In 2010, legislation was introduced that would establish an Office of Personalized Healthcare within the Office of the HHS Secretary to coordinate the activities related to genomics and personalized medicine of HHS and other relevant federal agencies, as well as private and other public entities.
As envisioned by its sponsors, this office would oversee selected initiatives to realize the overall goals of the legislation, such as the development of a long-term strategic plan to advance personalized medicine. While that legislation remains pending, the centralized leadership role it contemplated seems to be a natural evolution of the roles that HHS already performs through its multiple organizational components.
One key question in product development, and one that must be addressed at an early phase, is how the product will ultimately be reimbursed by payers. The likelihood that a product can easily secure coverage and reimbursement (and conversely the associated risks) can provide the basis for decisions regarding venture capital and longer term financing.
Medicare coverage for a product is often viewed as a necessary pursuit because of the large numbers of Medicare beneficiaries, and because some private payers follow Medicare coverage determinations, making the stakes incrementally higher.
Medicare beneficiaries are by definition the aged and/or disabled, often receiving treatment for multiple medical conditions and using twice as many prescription drugs as those who are not covered by Medicare. These demographics can make it difficult to prove clinical efficacy.
CMS establishes coverage and reimbursement policies for Medicare beneficiaries and also establishes some basic parameters for coverage and reimbursement in the Medicaid programs. CMS, through its Council on Technology and Innovation, has developed the Innovators’ Guide to Navigating Medicare as a 50-page summary overview of the complicated processes used to determine coverage, coding, and payment for new technologies under the Medicare fee-for-service program.
Not surprisingly, these processes are not a perfect fit for personalized medicine, where products are in some respects conceptually different from more traditional diagnostic and therapy models. While Medicare does, in fact, already cover some personalized healthcare products, it seems clear that its coverage standards may serve as a market barrier for some other products.

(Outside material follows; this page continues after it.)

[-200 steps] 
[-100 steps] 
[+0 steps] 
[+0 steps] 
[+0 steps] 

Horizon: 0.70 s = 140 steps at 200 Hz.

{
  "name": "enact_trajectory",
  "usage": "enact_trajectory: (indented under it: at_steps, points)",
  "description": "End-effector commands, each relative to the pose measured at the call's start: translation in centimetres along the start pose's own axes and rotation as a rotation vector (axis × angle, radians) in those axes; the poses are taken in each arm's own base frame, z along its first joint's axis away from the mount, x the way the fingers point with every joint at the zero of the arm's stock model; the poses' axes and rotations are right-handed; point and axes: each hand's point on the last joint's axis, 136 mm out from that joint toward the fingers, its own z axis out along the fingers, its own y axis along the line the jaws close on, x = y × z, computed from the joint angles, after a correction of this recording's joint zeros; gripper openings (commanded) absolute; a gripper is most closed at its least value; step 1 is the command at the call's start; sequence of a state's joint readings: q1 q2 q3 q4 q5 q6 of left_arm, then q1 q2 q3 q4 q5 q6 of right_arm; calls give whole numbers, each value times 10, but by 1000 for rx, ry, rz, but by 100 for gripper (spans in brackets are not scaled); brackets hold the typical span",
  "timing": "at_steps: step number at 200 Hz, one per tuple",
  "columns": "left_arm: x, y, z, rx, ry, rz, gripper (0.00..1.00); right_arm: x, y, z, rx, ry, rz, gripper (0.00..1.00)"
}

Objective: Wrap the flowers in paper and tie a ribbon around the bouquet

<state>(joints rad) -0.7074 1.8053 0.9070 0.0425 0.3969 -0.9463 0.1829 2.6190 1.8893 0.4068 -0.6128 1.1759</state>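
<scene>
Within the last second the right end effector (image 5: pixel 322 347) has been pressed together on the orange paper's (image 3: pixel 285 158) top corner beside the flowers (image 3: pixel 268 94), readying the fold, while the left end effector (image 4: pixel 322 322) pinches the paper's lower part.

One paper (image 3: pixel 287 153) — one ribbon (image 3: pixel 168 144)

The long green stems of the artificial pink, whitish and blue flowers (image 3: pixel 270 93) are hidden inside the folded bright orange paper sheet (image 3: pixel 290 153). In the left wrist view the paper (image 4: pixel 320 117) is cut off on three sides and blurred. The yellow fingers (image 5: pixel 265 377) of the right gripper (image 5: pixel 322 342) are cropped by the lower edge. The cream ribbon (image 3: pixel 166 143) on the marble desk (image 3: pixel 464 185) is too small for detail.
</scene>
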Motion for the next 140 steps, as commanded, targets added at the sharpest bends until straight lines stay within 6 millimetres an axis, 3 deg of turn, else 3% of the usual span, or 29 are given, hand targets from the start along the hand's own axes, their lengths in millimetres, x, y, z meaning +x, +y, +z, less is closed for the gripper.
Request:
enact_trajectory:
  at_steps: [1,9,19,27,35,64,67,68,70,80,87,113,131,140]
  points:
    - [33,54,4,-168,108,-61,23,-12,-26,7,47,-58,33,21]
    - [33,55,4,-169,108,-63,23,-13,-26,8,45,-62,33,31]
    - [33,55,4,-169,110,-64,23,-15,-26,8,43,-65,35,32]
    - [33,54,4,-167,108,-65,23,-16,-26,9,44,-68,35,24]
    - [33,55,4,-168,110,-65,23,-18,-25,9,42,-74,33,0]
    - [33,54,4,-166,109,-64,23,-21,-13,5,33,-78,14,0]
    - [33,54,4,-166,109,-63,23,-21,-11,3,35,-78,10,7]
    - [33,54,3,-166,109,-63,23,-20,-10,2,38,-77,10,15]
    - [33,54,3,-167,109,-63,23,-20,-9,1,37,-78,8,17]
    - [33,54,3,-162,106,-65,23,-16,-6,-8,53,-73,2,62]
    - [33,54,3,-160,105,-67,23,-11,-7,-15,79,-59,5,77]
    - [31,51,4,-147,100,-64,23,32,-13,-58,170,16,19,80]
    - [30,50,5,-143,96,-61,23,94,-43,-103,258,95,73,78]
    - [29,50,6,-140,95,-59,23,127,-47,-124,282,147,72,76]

Healthcare reform and other recent changes to the Medicare program may provide additional challenges and opportunities. Beneficial trends include that HHS has received legal and monetary support for Medicare innovations, demonstration projects, comparative effectiveness studies, and outcomes research, all of which should allow alternative and creative approaches to better healthcare delivery, including personalized healthcare.
The HHS Office for Civil Rights enforces privacy and security rules with respect to Protected Health Information (PHI). PHI is information that is individually identifiable and maintained by a covered healthcare provider, health plan, or healthcare clearinghouse.
The Health Insurance Portability and Accountability Act of 1996 (HIPAA) and the Health Information Technology for Economic and Clinical Health (HITECH) Act provide for the privacy and security of PHI. HHS considers genetic information to be health information protected by the privacy rule.
Family medical history information may also become PHI. Consents, business associate agreements, and security protections must be carefully addressed to avoid potentially costly violations of HIPAA, HITECH, and similar state provisions.
Another challenge for personalized medicine in which HHS will play a critical role is the regulation of direct-to-consumer (DTC) marketing of genetic tests. DTC is of particular concern because the products are, as the name implies, directly marketed to the consumer without the involvement of an independent healthcare provider.
DTC testing is a growth industry capturing a wide variety of indications such as cystic fibrosis, depression, cardiovascular disease, and Alzheimer disease. In addition to providing the tests, some companies also make recommendations regarding lifestyle changes. The absence of a healthcare provider to review and interpret the results and the lack of premarket review of the underlying tests has raised concerns that consumers will be unduly injured by these products and services.
How, by whom, and to what degree these tests should be regulated are issues yet to be resolved. In early March of this year, the FDA held an open meeting to gather information from interested persons on:
- the risks and benefits of DTC genetic tests,
- the different types of DTC tests and the regulation for each type of test or category of test, and
- the risks of and possible mitigations for incorrect or misunderstood test results and the level and type of scientific evidence for supporting DTC genetic testing claims, including whether they should be different than those required to support similar claims for prescription-use clinical genetic tests.
In May 2011, FDA’s Center for Devices and Radiological Health issued enforcement letters to the manufacturers of three DTC genetic tests inquiring about the FDA approval or clearance status of the tests, or reasons why that approval or clearance was considered unnecessary. It seems clear that DTC scrutiny will be an area of increasing focus for government enforcement efforts.